I followed the ‘Deep Learning’ course developed by Google, freely available on Udacity over the past couple of weeks. In a brief summary, the course provides a nice overview about the ‘hot’ field of Deep Learning including a set of interesting coding assignments. The course does, however, not replace reading a textbook/the papers introducing the topics presented to understand the theory.
Course Overview
The course covers roughly the following topics: intro to neural networks (NNs); logistics classifiers and (stochastic) gradient descent; deep NNs; regularization; convolutional NNs; embeddings; long short-term memory recurrent NNs. Furthermore, basic ML concepts such as splitting your data into train, test, and validation set are explained.
It consists of 4 lessons with ~10 short, 2-3 minute videos and a total of 6 programming assignments. The videos are presented by Vincent Vanhoucke, Principal Scientist at Google, and contain lots of simple drawings which make it easy to understand the course materials. I spent about two hours watching and summarizing the videos in each lesson and 2-3 hours on each of the assignments.
Course assignments
Speaking of the course assignments: The assignments come as Jupyter notebooks hosted on GitHub. This makes it really easy to understand how the different pieces of code provided by the course organizers fit together.
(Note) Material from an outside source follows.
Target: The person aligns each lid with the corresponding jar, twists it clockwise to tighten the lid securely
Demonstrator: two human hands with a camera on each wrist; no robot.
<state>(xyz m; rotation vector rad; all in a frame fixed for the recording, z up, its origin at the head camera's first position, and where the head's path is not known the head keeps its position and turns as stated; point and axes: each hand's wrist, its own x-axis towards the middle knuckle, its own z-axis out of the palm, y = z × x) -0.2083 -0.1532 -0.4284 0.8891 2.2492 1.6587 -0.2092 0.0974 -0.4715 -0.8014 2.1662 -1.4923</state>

Overall, the assignments provide a great intro to Google’s ML library TensorFlow. If you are short on time, simply looking at the code provided for the assignments will give you a basic understanding of how deep NNs can be implemented using TensorFlow.
The problems presented in the assignments are quite interesting, e.g., classifying characters in the notMNIST data set. One drawback is however, that not a lot of effort was made to clearly specify the sub-tasks in each assignments. This will force course participants to spend quite some time searching the course forums for clues. This is not a huge problem since the course forums are quite active but this is something that could definitely be improved in coming iterations of the course.